(DATASET SECTION)

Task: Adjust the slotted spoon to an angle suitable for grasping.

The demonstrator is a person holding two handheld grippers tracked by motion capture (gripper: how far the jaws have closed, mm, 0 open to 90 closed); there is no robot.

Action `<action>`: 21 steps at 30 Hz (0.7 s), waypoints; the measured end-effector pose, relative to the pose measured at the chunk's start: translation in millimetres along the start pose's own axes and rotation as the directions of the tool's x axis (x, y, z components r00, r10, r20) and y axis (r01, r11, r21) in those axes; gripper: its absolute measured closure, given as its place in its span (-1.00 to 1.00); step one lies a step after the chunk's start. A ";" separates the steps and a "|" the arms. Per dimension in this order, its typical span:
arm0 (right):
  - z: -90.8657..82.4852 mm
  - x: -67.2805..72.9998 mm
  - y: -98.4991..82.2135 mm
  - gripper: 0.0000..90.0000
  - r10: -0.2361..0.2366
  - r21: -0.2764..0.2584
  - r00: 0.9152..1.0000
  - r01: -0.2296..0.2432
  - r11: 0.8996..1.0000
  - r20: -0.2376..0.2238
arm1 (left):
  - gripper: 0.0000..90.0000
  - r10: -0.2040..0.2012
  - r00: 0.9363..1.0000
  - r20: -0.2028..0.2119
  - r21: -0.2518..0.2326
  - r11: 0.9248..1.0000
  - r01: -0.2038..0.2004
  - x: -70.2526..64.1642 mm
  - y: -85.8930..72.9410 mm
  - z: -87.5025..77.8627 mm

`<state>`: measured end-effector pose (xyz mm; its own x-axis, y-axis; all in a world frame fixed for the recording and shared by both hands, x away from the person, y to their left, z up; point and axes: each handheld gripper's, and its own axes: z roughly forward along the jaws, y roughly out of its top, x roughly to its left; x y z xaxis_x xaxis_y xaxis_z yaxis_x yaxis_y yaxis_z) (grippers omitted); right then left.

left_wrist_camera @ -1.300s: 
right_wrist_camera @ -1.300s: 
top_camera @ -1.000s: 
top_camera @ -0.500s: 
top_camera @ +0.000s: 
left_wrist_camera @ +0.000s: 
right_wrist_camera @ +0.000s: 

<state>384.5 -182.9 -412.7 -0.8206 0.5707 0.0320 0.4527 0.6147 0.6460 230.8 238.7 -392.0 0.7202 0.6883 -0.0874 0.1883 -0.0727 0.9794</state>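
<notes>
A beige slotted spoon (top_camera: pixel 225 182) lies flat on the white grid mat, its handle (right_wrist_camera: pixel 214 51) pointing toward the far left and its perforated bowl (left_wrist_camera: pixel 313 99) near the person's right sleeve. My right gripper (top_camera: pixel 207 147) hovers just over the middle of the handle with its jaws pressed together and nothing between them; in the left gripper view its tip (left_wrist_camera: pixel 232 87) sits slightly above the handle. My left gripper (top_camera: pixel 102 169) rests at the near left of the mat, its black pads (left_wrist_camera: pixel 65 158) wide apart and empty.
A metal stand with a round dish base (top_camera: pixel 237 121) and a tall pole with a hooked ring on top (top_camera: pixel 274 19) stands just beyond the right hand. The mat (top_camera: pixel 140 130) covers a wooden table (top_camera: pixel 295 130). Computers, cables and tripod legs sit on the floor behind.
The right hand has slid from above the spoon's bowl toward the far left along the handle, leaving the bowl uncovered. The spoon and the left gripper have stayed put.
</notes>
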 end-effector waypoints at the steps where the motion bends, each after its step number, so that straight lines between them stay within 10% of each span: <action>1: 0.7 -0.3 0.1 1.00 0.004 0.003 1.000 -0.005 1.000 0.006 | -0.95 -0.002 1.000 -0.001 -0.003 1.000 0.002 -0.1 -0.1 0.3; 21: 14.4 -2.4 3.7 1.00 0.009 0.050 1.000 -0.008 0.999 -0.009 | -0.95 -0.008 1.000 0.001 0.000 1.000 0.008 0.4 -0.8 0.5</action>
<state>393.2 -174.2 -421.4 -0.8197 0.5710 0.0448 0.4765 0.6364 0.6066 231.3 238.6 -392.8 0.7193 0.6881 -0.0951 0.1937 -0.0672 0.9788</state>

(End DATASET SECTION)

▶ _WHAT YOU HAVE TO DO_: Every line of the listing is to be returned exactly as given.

▶ _ANSWER SECTION_:
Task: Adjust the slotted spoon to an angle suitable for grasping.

The demonstrator is a person holding two handheld grippers tracked by motion capture (gripper: how far the jaws have closed, mm, 0 open to 90 closed); there is no robot.

Action `<action>`: 21 steps at 30 Hz (0.7 s), waypoints; the measured end-effector pose, relative to the pose measured at the chunk's start: translation in millimetres along the start pose's own axes and rotation as the directions of the tool's x axis (x, y, z components r00, r10, r20) and y axis (r01, r11, r21) in those axes; gripper: its absolute measured closure, given as its place in its span (-1.00 to 1.00); step one lies a step after the chunk's start. A ";" separates the steps and a "|" the arms. Per dimension in this order, its typical span:
arm0 (right):
  - z: -90.8657..82.4852 mm
  - x: -67.2805..72.9998 mm
  - y: -98.4991..82.2135 mm
  - gripper: 0.0000..90.0000
  - r10: -0.2361..0.2366
  - r21: -0.2764..0.2584
  - r00: 0.9152..1.0000
  - r01: -0.2296..0.2432
  - r11: 0.8996..1.0000
  - r20: -0.2376..0.2238
arm1 (left):
  - gripper: 0.0000..90.0000
  - r10: -0.2040..0.2012
  - r00: 0.9363..1.0000
  - r20: -0.2028..0.2119
  - r21: -0.2518..0.2326
  - r11: 0.9248..1.0000
  - r01: -0.2038..0.2004
  - x: -70.2526..64.1642 mm
  - y: -85.8930..72.9410 mm
  - z: -87.5025..77.8627 mm

`<state>`: measured end-effector pose (xyz mm; its own x-axis, y-axis; all in a world frame fixed for the recording and shared by both hands, x away from the person, y to their left, z up; point and axes: each handheld gripper's, and its own axes: z roughly forward along the jaws, y roughly out of its top, x roughly to its left; x y z xaxis_x xaxis_y xaxis_z yaxis_x yaxis_y yaxis_z) (grippers omitted); right then left.

left_wrist_camera @ -1.300s: 
right_wrist_camera @ -1.300s: 
top_camera @ -1.000s: 
top_camera @ -0.500s: 
top_camera @ +0.000s: 
left_wrist_camera @ +0.000s: 
right_wrist_camera @ +0.000s: 

<state>384.5 -182.9 -412.7 -0.8206 0.5707 0.0320 0.4527 0.6147 0.6460 230.8 238.7 -392.0 0.7202 0.6883 -0.0874 0.1883 -0.0727 0.9794</state>
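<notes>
A beige slotted spoon (top_camera: pixel 225 182) lies flat on the white grid mat, its handle (right_wrist_camera: pixel 214 51) pointing toward the far left and its perforated bowl (left_wrist_camera: pixel 313 99) near the person's right sleeve. My right gripper (top_camera: pixel 207 147) hovers just over the middle of the handle with its jaws pressed together and nothing between them; in the left gripper view its tip (left_wrist_camera: pixel 232 87) sits slightly above the handle. My left gripper (top_camera: pixel 102 169) rests at the near left of the mat, its black pads (left_wrist_camera: pixel 65 158) wide apart and empty.
A metal stand with a round dish base (top_camera: pixel 237 121) and a tall pole with a hooked ring on top (top_camera: pixel 274 19) stands just beyond the right hand. The mat (top_camera: pixel 140 130) covers a wooden table (top_camera: pixel 295 130). Computers, cables and tripod legs sit on the floor behind.
The right hand has slid from above the spoon's bowl toward the far left along the handle, leaving the bowl uncovered. The spoon and the left gripper have stayed put.
</notes>
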 end-effector waypoints at the steps where the motion bends, each after its step number, so that straight lines between them stay within 10% of each span: <action>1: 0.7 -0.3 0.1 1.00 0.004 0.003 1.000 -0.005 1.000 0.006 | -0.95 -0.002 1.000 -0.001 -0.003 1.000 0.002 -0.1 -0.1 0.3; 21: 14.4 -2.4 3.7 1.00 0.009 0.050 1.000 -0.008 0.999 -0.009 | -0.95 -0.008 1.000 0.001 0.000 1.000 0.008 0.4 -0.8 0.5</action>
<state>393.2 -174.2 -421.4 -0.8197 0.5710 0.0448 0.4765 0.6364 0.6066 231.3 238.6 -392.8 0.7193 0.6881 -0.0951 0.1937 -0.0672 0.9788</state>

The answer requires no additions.